▶ _Recorded data_:
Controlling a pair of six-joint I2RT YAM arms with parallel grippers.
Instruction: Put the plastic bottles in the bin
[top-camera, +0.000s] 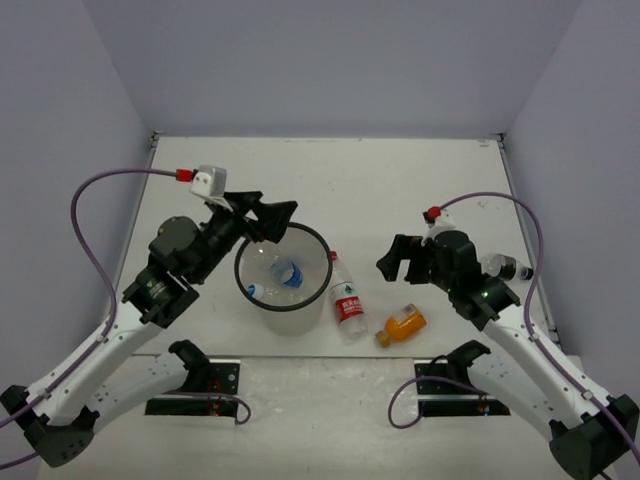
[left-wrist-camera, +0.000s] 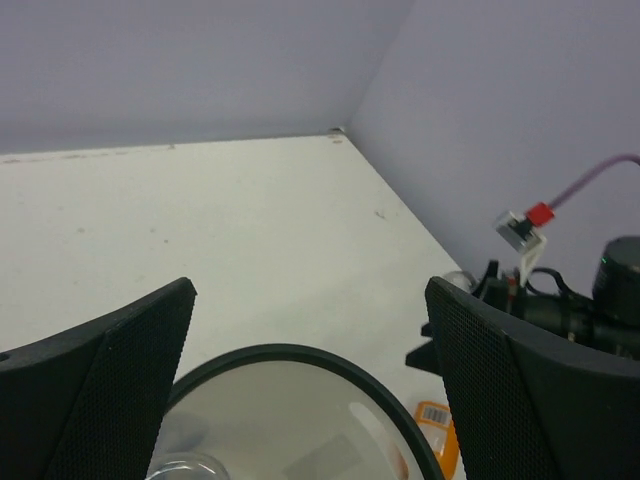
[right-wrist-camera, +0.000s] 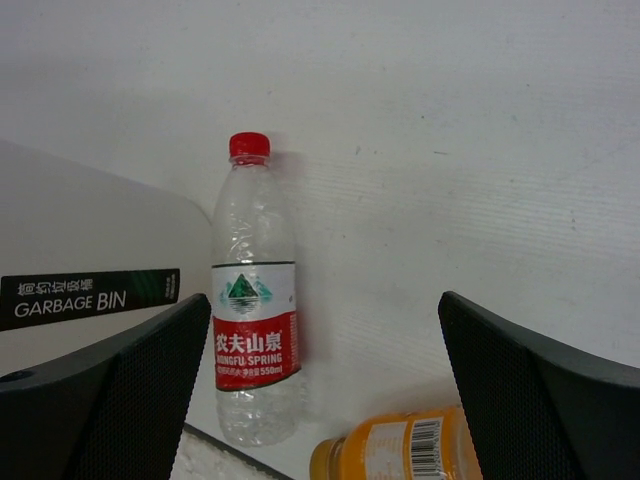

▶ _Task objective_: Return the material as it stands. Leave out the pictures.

▶ _Result of the exercise_:
Controlling a pair of six-joint I2RT YAM arms with parallel grippers.
Instruction: Put the plastic bottles in the bin
[top-camera, +0.000s] 
[left-wrist-camera, +0.000s] 
[right-wrist-camera, +0.000s] 

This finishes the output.